Activity. In this exercise, write out the data word for word and leave every image out.

Data section.

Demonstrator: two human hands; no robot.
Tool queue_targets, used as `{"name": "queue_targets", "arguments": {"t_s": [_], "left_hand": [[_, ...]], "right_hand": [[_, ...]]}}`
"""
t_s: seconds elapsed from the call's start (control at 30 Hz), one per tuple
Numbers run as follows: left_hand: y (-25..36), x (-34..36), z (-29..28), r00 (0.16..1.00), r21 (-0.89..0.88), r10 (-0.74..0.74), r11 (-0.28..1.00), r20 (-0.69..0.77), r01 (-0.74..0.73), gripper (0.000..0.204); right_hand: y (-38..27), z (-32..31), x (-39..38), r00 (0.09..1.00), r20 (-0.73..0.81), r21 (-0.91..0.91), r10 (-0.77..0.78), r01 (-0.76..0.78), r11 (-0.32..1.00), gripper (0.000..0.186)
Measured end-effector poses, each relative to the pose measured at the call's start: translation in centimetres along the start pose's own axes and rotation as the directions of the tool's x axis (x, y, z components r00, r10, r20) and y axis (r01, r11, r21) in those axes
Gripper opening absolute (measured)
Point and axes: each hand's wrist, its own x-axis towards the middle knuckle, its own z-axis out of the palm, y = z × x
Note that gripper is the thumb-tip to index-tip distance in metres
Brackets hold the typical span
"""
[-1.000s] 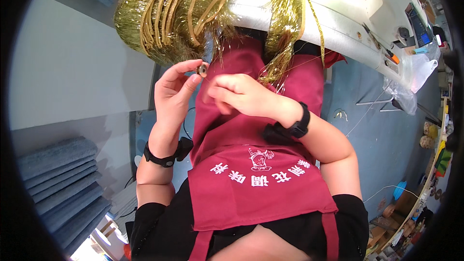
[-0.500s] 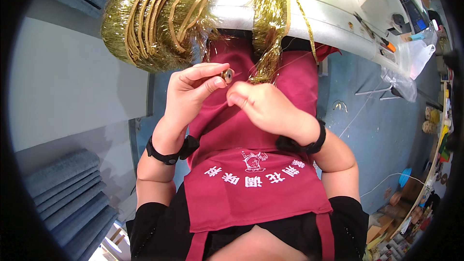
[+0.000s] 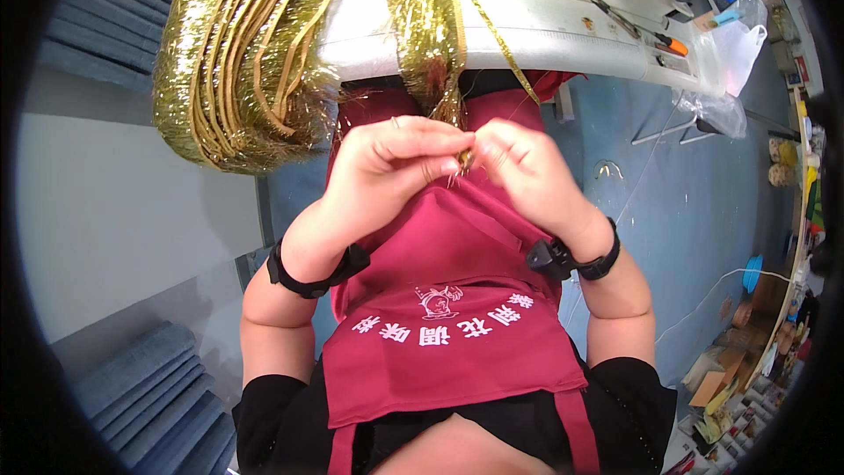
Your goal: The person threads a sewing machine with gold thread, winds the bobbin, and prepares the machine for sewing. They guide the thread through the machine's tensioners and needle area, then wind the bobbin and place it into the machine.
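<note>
My left hand (image 3: 374,167) is closed, with thumb and fingers pinching a small gold-brown round piece (image 3: 464,160); thin glittering strands stick out below it. Against its far side, my right hand (image 3: 532,176) is closed too, fingertips pressed together at the piece; whatever they grip is hidden. Both hands are above my dark red apron (image 3: 448,237). Beyond them, a strip of gold tinsel fringe (image 3: 426,26) hangs over the table edge, its lower end reaching down behind my left hand. A narrow gold ribbon (image 3: 497,40) hangs to its right.
A big folded bundle of gold tinsel fringe (image 3: 198,79) overhangs the white table (image 3: 527,18) at the left. Black-handled pliers (image 3: 615,18) and an orange-handled tool (image 3: 673,44) lie at the right, near a plastic bag (image 3: 743,57). Blue padded folds (image 3: 145,378) stand at lower left.
My hands have come together: the right fingertips now meet the small round piece in my left hand, which has moved right. The whole view has shifted, so the table items appear further left.
</note>
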Motion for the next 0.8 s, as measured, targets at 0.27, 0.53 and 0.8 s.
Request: {"name": "queue_targets", "arguments": {"t_s": [0.27,0.53,0.8], "left_hand": [[-1.7,1.6,1.4,0.983,0.342,0.162,0.932,-0.088,-0.123,0.028],[-3.0,2.2,2.5,0.968,0.559,0.252,0.803,-0.001,-0.208,0.033],[-4.4,3.0,1.9,0.951,0.599,0.277,0.788,-0.136,-0.144,0.031]], "right_hand": [[0.2,0.6,-2.2,0.852,-0.089,-0.28,-0.517,0.476,0.833,0.004],[-0.2,-0.1,-2.7,0.728,0.024,-0.407,-0.685,0.633,0.658,0.013],[0.2,-1.1,-3.6,0.738,0.192,-0.476,-0.647,0.647,0.596,0.016]]}}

Response box.
Demonstrator: two human hands; no robot.
Tool queue_targets, used as `{"name": "queue_targets", "arguments": {"t_s": [_], "left_hand": [[_, ...]], "right_hand": [[_, ...]]}}`
"""
t_s: seconds elapsed from the call's start (control at 30 Hz), one per tuple
Numbers run as follows: left_hand: y (-25..36), x (-34..36), z (-29..28), r00 (0.16..1.00), r21 (-0.89..0.88), r10 (-0.74..0.74), r11 (-0.28..1.00), r20 (-0.69..0.77), r01 (-0.74..0.73), gripper (0.000..0.204); right_hand: y (-38..27), z (-32..31), x (-39..38), r00 (0.09..1.00), r20 (-0.73..0.81), r21 (-0.91..0.91), r10 (-0.77..0.78), r01 (-0.76..0.78), r11 (-0.32..1.00), gripper (0.000..0.186)
Measured end-effector poses, each relative to the pose measured at the call's start: translation in centimetres along the start pose's own axes and rotation as the directions of the tool's x axis (x, y, z components r00, r10, r20) and y axis (r01, r11, r21) in those axes
Gripper opening absolute (measured)
Point and axes: each hand's wrist, its own x-axis towards the middle knuckle, its own z-axis out of the palm, y = z × x
Note that gripper is the thumb-tip to index-tip distance in metres
Brackets hold the typical span
"""
[-1.000s] 
[-0.500s] 
[+0.000s] 
Your goal: The person threads a sewing machine with gold thread, winds the bobbin, and prepares the machine for sewing. They guide the thread through the machine's tensioners and needle area, then wind the bobbin and place it into the machine.
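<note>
My left hand (image 3: 374,167) is closed, with thumb and fingers pinching a small gold-brown round piece (image 3: 464,160); thin glittering strands stick out below it. Against its far side, my right hand (image 3: 532,176) is closed too, fingertips pressed together at the piece; whatever they grip is hidden. Both hands are above my dark red apron (image 3: 448,237). Beyond them, a strip of gold tinsel fringe (image 3: 426,26) hangs over the table edge, its lower end reaching down behind my left hand. A narrow gold ribbon (image 3: 497,40) hangs to its right.
A big folded bundle of gold tinsel fringe (image 3: 198,79) overhangs the white table (image 3: 527,18) at the left. Black-handled pliers (image 3: 615,18) and an orange-handled tool (image 3: 673,44) lie at the right, near a plastic bag (image 3: 743,57). Blue padded folds (image 3: 145,378) stand at lower left.
My hands have come together: the right fingertips now meet the small round piece in my left hand, which has moved right. The whole view has shifted, so the table items appear further left.
</note>
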Motion for the next 0.8 s, as measured, targets at 0.27, 0.53 and 0.8 s.
Request: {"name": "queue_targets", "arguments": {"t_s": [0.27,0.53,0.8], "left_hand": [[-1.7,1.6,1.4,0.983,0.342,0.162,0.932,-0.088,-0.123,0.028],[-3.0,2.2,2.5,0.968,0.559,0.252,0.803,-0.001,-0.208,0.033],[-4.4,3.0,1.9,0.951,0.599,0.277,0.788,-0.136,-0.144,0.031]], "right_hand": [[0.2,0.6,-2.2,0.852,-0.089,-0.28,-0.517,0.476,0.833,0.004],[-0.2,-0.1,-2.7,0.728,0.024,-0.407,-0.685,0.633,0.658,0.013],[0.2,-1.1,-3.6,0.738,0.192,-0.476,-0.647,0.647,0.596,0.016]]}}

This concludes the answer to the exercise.